Généralisation des traitements chimiques

Mais, comme la maladie mentale ne se soigne pas comme une grippe, les patients reviennent. Ce que les soignants nomment la politique du « tourniquet » ou de l’« éternel retour ». Pour faire face au problème de la chronicité – on ne sort pas de l’hôpital guéri –, le système renvoie les patients aux familles, qui supportent une charge énorme, au médico-social et de plus en plus au social, pour ne pas dire à la charité publique.

Pour opérer un tel renversement, il a fallu réduire à néant des dizaines d’années de travail théorique, remettre en cause, d’une façon ouverte ou rampante, le formidable mouvement de « désaliénisme » qui avait été lancé en France pendant la Résistance et à la Libération. Celui-ci prônait la fin de l’asile, qui, loin de soigner, aggravait l’état des malades, et le retour dans la cité, afin d’« utiliser le potentiel soignant du peuple », selon la belle phrase de Lucien Bonnafé, l’un des animateurs de ce courant. L’hôpital devait ne constituer qu’un outil parmi d’autres – dont il fallait d’ailleurs modifier le fonctionnement – et confier le soin à une équipe (psychiatres, infirmiers, aides-soignants, psychologues), pivot de l’organisation sur un territoire donné, le plus petit possible, le « secteur ». Cette démarche impliquait un autre regard sur la folie et la considérait dans toutes ses dimensions – sociale, psychique et biologique, humaine pour tout dire.

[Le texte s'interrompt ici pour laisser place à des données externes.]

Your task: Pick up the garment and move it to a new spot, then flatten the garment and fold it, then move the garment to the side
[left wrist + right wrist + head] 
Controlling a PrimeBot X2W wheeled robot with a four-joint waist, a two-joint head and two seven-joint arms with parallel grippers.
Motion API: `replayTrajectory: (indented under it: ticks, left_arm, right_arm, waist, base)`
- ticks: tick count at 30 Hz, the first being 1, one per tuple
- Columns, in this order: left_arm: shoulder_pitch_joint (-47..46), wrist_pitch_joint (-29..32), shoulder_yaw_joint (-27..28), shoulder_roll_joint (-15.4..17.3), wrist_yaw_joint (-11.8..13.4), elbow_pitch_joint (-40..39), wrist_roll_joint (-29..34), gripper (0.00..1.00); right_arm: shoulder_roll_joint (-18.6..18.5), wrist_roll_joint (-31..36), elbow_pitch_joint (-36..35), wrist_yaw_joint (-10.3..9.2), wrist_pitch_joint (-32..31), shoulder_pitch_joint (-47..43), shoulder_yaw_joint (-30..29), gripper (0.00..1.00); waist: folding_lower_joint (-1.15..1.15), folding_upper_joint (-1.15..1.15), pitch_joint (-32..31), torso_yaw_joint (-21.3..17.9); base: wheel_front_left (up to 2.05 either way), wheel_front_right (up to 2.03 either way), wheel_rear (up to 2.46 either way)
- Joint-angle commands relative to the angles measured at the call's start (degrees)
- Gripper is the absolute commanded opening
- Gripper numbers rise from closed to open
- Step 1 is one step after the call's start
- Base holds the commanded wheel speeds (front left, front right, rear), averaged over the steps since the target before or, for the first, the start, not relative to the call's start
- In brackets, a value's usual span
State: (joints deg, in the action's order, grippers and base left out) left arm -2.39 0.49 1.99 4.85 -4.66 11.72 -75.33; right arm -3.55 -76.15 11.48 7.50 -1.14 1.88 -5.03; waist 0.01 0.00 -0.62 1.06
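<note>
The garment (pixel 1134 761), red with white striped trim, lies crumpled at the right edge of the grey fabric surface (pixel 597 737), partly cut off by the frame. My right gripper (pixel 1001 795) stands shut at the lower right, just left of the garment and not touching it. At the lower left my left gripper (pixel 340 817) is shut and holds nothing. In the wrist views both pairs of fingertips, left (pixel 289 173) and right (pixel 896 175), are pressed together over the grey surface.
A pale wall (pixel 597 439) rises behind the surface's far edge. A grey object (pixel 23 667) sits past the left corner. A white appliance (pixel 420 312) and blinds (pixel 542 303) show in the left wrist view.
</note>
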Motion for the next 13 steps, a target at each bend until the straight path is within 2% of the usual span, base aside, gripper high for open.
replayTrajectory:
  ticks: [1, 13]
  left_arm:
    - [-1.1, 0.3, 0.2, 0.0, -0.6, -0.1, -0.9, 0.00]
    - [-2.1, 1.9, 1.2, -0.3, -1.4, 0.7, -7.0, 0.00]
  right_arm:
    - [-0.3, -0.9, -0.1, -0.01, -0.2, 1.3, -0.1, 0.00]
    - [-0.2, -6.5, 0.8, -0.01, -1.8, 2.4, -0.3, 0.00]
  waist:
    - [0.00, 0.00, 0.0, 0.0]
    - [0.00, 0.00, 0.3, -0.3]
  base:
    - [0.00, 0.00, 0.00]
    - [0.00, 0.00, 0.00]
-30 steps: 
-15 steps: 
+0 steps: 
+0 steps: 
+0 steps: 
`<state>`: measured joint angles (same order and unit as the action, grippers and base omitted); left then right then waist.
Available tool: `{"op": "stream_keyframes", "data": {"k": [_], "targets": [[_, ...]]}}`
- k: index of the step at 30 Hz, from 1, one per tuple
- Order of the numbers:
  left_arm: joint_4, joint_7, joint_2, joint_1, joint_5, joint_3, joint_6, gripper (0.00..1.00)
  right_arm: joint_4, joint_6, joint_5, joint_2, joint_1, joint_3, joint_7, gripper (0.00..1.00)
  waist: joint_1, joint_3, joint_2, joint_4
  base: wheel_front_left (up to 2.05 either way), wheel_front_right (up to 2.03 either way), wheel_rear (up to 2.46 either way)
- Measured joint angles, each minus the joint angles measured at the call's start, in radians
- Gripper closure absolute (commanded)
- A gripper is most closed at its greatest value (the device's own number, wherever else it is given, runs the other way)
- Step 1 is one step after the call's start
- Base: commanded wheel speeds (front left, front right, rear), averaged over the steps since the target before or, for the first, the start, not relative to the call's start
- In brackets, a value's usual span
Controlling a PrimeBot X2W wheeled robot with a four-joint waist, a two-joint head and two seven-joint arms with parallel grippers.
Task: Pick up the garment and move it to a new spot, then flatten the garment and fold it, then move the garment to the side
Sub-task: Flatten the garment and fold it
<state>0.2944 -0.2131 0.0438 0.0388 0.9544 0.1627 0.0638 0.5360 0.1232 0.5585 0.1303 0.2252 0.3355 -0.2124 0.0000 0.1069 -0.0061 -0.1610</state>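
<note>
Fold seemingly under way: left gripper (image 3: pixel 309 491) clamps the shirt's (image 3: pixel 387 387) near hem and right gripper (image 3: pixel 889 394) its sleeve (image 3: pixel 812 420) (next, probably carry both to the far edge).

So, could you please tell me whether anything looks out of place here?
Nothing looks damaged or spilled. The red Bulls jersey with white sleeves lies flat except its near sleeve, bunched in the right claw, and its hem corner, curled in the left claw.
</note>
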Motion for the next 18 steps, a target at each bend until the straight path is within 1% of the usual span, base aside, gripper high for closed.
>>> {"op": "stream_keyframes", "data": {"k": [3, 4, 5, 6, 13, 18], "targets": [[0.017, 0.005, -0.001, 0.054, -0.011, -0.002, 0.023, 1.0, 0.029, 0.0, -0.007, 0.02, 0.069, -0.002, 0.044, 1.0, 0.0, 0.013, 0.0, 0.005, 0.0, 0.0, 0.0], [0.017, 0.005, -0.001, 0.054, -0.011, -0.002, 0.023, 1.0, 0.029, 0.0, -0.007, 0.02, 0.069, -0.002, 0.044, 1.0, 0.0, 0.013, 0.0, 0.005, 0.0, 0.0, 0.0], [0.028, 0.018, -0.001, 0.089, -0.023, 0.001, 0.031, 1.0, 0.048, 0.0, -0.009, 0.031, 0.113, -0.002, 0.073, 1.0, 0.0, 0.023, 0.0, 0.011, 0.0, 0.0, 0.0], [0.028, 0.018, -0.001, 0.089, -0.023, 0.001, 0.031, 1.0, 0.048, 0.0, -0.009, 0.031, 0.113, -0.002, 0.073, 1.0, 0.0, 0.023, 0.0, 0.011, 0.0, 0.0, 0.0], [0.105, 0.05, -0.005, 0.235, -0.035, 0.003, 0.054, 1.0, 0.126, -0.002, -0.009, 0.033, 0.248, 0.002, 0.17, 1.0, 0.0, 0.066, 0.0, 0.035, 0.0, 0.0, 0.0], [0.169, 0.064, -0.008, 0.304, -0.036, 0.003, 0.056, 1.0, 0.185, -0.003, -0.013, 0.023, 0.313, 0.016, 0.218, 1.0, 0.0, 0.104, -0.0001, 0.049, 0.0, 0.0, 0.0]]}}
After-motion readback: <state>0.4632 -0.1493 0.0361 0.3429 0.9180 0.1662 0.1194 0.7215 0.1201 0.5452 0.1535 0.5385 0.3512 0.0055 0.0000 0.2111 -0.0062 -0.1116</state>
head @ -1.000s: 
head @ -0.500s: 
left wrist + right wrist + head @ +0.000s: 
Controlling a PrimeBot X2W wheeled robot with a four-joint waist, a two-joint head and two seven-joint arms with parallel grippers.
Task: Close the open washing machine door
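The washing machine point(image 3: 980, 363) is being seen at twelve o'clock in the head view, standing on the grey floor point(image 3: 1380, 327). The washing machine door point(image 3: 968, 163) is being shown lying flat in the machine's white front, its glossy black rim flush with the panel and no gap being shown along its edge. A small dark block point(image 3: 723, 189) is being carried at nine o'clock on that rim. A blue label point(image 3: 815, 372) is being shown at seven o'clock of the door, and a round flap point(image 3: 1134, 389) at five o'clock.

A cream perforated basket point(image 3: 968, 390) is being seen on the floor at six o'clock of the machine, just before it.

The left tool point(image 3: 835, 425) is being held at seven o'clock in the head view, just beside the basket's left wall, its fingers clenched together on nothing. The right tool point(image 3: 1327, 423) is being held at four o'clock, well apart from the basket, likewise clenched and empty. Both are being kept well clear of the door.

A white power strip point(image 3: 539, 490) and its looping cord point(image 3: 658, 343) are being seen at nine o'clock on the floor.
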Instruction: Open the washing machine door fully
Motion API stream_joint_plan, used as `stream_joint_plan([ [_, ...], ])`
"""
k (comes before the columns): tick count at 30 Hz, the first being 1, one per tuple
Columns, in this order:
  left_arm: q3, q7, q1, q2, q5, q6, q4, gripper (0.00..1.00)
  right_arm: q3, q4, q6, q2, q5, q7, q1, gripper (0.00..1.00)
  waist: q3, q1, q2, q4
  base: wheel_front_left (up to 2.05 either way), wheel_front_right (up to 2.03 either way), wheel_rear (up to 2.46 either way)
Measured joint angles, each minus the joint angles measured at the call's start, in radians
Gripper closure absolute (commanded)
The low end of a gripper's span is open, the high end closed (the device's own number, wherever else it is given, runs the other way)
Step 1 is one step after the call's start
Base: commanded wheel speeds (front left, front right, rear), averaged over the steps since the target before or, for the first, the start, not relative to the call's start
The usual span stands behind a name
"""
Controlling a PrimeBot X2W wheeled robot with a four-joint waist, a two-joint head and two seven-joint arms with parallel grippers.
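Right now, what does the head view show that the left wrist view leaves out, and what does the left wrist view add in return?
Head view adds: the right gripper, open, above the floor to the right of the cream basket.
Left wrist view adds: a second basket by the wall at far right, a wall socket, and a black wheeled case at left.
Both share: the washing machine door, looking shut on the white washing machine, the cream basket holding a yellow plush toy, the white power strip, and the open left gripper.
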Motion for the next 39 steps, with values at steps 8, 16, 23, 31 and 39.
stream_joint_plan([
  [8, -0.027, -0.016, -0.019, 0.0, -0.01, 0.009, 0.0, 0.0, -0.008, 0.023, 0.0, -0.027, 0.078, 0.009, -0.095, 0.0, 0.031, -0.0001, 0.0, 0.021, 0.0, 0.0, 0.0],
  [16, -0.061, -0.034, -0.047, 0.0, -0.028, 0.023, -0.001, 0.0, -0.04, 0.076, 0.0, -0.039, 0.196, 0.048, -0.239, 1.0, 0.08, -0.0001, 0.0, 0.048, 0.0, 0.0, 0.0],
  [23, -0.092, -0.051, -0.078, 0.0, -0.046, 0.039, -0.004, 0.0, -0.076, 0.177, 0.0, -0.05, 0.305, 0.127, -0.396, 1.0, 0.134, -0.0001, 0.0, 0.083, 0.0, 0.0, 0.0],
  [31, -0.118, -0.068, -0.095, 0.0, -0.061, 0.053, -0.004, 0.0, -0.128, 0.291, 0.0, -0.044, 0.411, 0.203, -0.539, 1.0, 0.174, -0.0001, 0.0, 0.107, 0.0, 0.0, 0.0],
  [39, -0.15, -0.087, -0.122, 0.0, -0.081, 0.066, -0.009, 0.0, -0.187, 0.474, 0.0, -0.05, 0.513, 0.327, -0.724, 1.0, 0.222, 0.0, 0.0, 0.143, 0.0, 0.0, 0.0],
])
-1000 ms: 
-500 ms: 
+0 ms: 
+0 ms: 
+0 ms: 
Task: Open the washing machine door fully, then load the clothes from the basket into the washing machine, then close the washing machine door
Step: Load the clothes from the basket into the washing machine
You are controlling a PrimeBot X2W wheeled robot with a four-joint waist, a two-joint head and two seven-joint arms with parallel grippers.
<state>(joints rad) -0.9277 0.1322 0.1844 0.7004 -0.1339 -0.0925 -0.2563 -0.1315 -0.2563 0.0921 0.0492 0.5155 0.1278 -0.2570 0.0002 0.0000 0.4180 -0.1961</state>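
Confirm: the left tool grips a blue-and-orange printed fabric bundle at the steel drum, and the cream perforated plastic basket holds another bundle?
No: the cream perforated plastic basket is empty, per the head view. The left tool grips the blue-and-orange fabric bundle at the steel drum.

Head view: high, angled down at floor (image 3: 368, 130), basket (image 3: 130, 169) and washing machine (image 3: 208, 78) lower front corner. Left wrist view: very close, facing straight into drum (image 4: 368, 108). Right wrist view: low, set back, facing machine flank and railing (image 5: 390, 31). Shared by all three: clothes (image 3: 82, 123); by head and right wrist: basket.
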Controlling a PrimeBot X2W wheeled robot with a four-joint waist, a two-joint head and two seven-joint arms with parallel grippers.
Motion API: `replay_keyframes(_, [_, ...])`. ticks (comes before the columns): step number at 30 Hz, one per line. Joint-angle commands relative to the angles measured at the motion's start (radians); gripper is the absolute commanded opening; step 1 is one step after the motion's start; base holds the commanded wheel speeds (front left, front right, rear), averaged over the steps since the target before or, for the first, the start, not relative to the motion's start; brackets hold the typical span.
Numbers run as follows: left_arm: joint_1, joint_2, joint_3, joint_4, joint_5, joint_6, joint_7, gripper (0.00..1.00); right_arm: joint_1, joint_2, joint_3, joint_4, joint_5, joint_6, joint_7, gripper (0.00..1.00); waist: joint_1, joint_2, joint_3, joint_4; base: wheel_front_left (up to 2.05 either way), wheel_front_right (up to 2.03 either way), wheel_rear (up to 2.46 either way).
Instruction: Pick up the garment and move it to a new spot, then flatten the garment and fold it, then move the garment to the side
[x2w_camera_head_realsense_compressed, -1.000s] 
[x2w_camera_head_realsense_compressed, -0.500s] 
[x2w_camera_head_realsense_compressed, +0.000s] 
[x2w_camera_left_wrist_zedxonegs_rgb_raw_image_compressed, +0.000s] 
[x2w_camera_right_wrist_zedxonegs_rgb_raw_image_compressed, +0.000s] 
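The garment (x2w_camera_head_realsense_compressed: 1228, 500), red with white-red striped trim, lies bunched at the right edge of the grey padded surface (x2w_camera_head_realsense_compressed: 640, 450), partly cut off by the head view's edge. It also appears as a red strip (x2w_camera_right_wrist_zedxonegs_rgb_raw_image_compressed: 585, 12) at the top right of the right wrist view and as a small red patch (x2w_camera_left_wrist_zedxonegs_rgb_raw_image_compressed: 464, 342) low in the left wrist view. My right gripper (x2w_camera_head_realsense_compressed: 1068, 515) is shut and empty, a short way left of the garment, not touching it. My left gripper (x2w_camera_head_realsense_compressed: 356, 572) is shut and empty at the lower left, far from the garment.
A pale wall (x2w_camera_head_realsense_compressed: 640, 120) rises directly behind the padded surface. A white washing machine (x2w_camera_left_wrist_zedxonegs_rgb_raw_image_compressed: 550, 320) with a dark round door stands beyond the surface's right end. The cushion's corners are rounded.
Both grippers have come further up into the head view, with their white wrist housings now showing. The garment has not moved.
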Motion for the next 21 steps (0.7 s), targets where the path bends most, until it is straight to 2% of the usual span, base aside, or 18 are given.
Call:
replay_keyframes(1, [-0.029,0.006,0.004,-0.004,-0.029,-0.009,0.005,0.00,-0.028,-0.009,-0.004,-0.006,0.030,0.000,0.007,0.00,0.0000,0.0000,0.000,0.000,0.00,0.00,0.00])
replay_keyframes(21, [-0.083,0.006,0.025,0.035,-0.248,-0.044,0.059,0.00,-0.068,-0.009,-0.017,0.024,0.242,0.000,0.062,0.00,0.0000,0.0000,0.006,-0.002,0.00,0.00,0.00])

Désormais, le secteur est remis en cause au profit de « territoires de santé » plus vastes, avec un retour au regroupement des pathologies – comme au temps de l’asile, où il y avait le pavillon des gâteux et celui des agités – dénoncé comme aliénant par les psychiatres progressistes de l’après-guerre ; avec la contestation de la nécessaire « continuité des soins », dans et hors de l’hôpital ; avec l’apparition du concept flou de « santé mentale », qui noie délibérément la folie dans la « souffrance psychique » de masse, visant à « psychiatriser » la misère et à éviter de poser les questions sociales et politiques que celle-ci soulève.

La maladie mentale est de nouveau réduite – sous l’impulsion de la puissante psychiatrie américaine – à sa composante biologique, le malade réduit à d’hypothétiques dysfonctionnements de son cerveau. Il n’est plus un sujet avec qui l’on établit une relation, mais est devenu un objet dont on peut traiter chimiquement les symptômes lorsqu’il présente un danger pour la société, avant de l’envoyer mourir – psychiquement ou réellement – dans un foyer sordide, dans la rue ou en prison.